A statistical question

1. Feb 17, 2017

Faiq

1. The problem statement, all variables and given/known data
Can someone tell me when testing for independence using chi square tests, why is the expected frequency of a cell is denoted by the formula
$$\frac{\sum row * \sum column}{\sum total } \$$

2. Feb 17, 2017

BvU

Is this a human cell or a plant cell ? Or perhaps an excell ? Some more description might make your question a bit clearer, perhaps ?

3. Feb 17, 2017

Ray Vickson

In a two-way table, if $R_i$ is the total number in row $i$ and $C_j$ the total number in column $j$ then $f_i = R_i/N$ is the estimated probability of the event for row $i$ and $g_j = C_j/N$ is the estimated probability of the event for column $j$. Here, $N = \sum_i R_i = \sum_j C_j$ is the total number of observations.
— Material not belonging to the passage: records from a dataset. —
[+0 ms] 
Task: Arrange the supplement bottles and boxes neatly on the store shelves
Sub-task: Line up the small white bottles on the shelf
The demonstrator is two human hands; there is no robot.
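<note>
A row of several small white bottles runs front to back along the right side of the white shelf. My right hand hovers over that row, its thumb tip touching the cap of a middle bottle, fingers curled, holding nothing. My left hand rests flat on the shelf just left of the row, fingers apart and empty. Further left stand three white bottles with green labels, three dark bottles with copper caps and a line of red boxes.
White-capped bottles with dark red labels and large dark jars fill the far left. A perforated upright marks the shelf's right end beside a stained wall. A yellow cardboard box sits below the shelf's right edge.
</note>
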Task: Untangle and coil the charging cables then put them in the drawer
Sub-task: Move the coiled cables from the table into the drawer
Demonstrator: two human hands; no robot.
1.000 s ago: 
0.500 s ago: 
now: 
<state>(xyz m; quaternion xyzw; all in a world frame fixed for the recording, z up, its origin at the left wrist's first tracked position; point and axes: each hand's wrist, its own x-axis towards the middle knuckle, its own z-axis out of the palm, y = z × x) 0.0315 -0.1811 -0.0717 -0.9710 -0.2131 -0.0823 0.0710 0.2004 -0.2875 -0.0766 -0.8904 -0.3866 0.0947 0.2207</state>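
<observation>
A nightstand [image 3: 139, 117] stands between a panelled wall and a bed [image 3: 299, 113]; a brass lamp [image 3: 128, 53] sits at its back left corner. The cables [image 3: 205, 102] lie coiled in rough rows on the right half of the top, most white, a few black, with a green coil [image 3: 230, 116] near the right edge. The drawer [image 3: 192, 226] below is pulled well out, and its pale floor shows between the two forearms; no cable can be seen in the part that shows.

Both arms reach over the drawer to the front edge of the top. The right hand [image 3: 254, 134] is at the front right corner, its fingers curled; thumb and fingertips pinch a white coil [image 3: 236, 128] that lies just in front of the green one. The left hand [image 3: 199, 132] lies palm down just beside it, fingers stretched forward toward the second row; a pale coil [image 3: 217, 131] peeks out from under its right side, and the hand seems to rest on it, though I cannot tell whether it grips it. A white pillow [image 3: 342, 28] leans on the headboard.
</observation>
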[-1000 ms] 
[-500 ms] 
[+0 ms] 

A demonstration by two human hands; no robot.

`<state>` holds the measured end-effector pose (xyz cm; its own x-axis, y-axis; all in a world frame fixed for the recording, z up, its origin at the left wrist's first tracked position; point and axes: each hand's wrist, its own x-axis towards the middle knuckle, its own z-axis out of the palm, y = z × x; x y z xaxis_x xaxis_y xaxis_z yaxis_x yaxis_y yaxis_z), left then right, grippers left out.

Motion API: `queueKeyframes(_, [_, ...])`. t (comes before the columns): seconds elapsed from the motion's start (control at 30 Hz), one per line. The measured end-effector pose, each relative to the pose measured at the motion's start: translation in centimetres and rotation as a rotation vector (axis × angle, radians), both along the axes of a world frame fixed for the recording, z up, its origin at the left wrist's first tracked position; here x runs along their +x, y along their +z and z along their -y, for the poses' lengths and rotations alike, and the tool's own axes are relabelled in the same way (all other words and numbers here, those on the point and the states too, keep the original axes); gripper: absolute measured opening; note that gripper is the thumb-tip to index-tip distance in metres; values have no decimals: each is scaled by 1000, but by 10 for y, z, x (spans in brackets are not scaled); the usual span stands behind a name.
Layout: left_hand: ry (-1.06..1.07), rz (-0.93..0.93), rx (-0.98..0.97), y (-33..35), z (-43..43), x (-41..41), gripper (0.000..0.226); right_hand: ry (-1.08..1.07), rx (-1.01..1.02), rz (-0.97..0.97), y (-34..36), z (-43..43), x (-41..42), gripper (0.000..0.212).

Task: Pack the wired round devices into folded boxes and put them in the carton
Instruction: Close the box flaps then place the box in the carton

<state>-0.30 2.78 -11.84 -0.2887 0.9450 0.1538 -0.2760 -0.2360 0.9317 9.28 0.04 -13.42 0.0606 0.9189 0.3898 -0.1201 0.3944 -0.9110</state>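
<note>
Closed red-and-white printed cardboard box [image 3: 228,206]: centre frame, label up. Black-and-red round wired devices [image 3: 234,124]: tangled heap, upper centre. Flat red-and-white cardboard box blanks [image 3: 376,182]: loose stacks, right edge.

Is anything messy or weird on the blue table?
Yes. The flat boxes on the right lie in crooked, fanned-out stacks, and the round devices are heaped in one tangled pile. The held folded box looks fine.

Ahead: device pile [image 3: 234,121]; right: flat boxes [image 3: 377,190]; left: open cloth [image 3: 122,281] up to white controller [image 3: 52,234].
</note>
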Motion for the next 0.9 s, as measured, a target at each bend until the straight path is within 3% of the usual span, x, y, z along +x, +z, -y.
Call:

Under the hypothesis of independence between rows and columns, the estimated probabilty of the cell $(i,j)$ is $\bar{p}_{ij} = f_i \,g_j = R_i C_j/N^2.$ Thus, the expected frequency of cell $(i,j)$ is $E_{ij} = N \bar{p}_{ij} = R_i C_j/N.$

4. Feb 17, 2017

haruspex

The null hypothesis is that the two attributes are independent. Call the attributes A (rows representing A and not A) and B (columns representing B and not B). If they are independent then the fraction having attribute A multiplied by the fraction having attribute B should approximately equal the fraction having attributes A and B. I.e. #(A & B) / total = ( #A / total)*( #B /total), so #(A & B) = #A * #B / total.

5. Feb 17, 2017

Faiq

Shouldn't it be $N = \sum_i R_i + \sum_j C_j$

6. Feb 17, 2017

Ray Vickson

No. Try it for yourself on a simple example:
$$\begin{array}{ccc|l} & & &\text{tot.} \\ \hline 1 & 2 & 3 &6\\ 4 & 5 & 6 & 15 \\ 7 & 8 & 9 & 24\\ \hline 12 & 15 & 18 & 45\; \leftarrow \text{totals} \end{array}$$

Last edited: Feb 17, 2017